Goal of the exercise
Repeat the lines below exactly as they appear, but leave out the images.
■ ■ ■ ■ ■ ■ ■
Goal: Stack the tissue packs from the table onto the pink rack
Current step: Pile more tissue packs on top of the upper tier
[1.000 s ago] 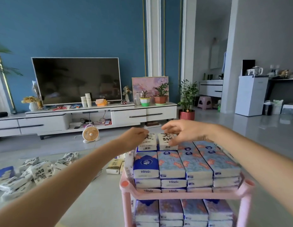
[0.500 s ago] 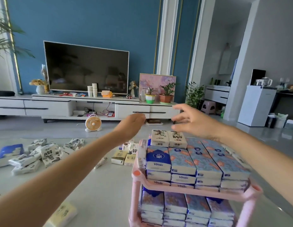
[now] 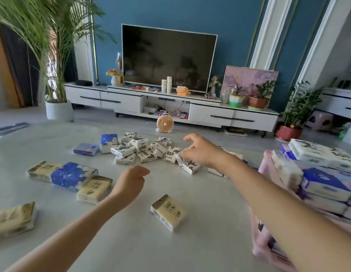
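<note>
Tissue packs lie scattered over the pale table (image 3: 200,242). A heap of small white packs with black print (image 3: 143,149) sits at the far middle. Blue packs (image 3: 72,175) and cream packs (image 3: 167,212) lie nearer and to the left. The pink rack (image 3: 267,169) stands at the right edge, stacked with blue and white packs. My right hand (image 3: 200,150) hovers over the right end of the white heap, fingers spread and loosely curled, holding nothing. My left hand (image 3: 129,183) hangs above the table's middle, loosely curled and empty.
Beyond the table stands a white TV cabinet (image 3: 210,112) with a television (image 3: 166,57), potted plants and a small orange fan (image 3: 165,124) on the floor. A tall palm in a white pot (image 3: 58,110) stands at the left.
The view has swung left from the rack to the table. Both hands left the packs on top of the rack and moved out over the table, the right one to the white heap.
</note>
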Tool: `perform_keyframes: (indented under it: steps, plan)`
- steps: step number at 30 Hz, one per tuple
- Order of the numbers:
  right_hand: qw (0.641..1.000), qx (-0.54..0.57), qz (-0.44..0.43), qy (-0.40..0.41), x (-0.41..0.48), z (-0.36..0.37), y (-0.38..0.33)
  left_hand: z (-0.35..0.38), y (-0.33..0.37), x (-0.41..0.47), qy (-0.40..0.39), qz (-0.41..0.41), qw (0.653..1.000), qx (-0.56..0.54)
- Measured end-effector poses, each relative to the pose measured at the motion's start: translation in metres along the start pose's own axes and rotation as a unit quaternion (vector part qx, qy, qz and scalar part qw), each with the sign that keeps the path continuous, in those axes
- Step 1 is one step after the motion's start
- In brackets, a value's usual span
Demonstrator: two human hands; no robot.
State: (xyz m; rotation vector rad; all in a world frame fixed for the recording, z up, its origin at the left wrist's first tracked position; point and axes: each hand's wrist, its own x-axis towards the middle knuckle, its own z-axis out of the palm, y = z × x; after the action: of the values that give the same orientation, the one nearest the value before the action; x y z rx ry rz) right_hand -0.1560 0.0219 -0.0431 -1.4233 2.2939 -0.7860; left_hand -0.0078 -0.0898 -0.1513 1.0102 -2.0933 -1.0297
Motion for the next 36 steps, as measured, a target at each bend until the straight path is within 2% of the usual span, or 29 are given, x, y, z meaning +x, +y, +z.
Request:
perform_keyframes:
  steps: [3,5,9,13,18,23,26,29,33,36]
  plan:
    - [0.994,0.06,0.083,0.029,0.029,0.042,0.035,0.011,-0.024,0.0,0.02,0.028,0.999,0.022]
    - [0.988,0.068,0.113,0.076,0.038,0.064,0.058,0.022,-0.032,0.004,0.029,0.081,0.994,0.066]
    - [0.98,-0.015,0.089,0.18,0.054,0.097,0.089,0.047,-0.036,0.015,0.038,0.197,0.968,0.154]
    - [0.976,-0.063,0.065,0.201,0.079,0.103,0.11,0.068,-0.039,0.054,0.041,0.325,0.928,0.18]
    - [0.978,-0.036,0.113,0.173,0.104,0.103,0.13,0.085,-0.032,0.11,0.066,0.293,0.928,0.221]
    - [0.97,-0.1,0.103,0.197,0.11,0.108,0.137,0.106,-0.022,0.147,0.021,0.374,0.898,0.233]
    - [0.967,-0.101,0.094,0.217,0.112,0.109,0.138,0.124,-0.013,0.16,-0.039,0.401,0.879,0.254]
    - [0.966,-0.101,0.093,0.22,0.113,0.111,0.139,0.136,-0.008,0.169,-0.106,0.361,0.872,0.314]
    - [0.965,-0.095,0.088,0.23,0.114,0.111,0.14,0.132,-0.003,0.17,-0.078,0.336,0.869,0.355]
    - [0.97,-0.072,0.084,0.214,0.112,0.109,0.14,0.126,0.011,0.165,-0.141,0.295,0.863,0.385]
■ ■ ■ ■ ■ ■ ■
Reply to the exercise
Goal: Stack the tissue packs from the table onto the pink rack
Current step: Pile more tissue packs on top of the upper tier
[1.000 s ago] 
[0.500 s ago] 
[now] 
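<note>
Tissue packs lie scattered over the pale table (image 3: 200,242). A heap of small white packs with black print (image 3: 143,149) sits at the far middle. Blue packs (image 3: 72,175) and cream packs (image 3: 167,212) lie nearer and to the left. The pink rack (image 3: 267,169) stands at the right edge, stacked with blue and white packs. My right hand (image 3: 200,150) hovers over the right end of the white heap, fingers spread and loosely curled, holding nothing. My left hand (image 3: 129,183) hangs above the table's middle, loosely curled and empty.
Beyond the table stands a white TV cabinet (image 3: 210,112) with a television (image 3: 166,57), potted plants and a small orange fan (image 3: 165,124) on the floor. A tall palm in a white pot (image 3: 58,110) stands at the left.
The view has swung left from the rack to the table. Both hands left the packs on top of the rack and moved out over the table, the right one to the white heap.
</note>
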Tool: `perform_keyframes: (indented under it: steps, plan)`
- steps: step number at 30 Hz, one per tuple
- Order of the numbers:
  right_hand: qw (0.641..1.000), qx (-0.54..0.57), qz (-0.44..0.43), qy (-0.40..0.41), x (-0.41..0.48), z (-0.36..0.37), y (-0.38..0.33)
  left_hand: z (-0.35..0.38), y (-0.33..0.37), x (-0.41..0.47), qy (-0.40..0.39), qz (-0.41..0.41), qw (0.653..1.000), qx (-0.56..0.54)
- Measured end-effector poses, each relative to the pose measured at the motion's start: translation in metres along the start pose's own axes and rotation as a unit quaternion (vector part qx, qy, qz and scalar part qw), each with the sign that keeps the path continuous, in those axes
- Step 1 is one step after the motion's start
- In brackets, a value's usual span
Demonstrator: two human hands; no robot.
State: (xyz m; rotation vector rad; all in a world frame fixed for the recording, z up, its origin at the left wrist's first tracked position; point and axes: each hand's wrist, its own x-axis towards the middle knuckle, its own z-axis out of the palm, y = z × x; after the action: of the values that give the same orientation, the one nearest the value before the action; x y z rx ry rz) right_hand -0.1560 0.0219 -0.0431 -1.4233 2.2939 -0.7860; left_hand -0.0078 -0.0898 -0.1513 1.0102 -2.0933 -1.0297
Motion for the next 36 steps, as measured, a target at each bend until the straight path is within 2% of the usual span, or 29 are given, x, y, z meaning +x, +y, +z.
Request:
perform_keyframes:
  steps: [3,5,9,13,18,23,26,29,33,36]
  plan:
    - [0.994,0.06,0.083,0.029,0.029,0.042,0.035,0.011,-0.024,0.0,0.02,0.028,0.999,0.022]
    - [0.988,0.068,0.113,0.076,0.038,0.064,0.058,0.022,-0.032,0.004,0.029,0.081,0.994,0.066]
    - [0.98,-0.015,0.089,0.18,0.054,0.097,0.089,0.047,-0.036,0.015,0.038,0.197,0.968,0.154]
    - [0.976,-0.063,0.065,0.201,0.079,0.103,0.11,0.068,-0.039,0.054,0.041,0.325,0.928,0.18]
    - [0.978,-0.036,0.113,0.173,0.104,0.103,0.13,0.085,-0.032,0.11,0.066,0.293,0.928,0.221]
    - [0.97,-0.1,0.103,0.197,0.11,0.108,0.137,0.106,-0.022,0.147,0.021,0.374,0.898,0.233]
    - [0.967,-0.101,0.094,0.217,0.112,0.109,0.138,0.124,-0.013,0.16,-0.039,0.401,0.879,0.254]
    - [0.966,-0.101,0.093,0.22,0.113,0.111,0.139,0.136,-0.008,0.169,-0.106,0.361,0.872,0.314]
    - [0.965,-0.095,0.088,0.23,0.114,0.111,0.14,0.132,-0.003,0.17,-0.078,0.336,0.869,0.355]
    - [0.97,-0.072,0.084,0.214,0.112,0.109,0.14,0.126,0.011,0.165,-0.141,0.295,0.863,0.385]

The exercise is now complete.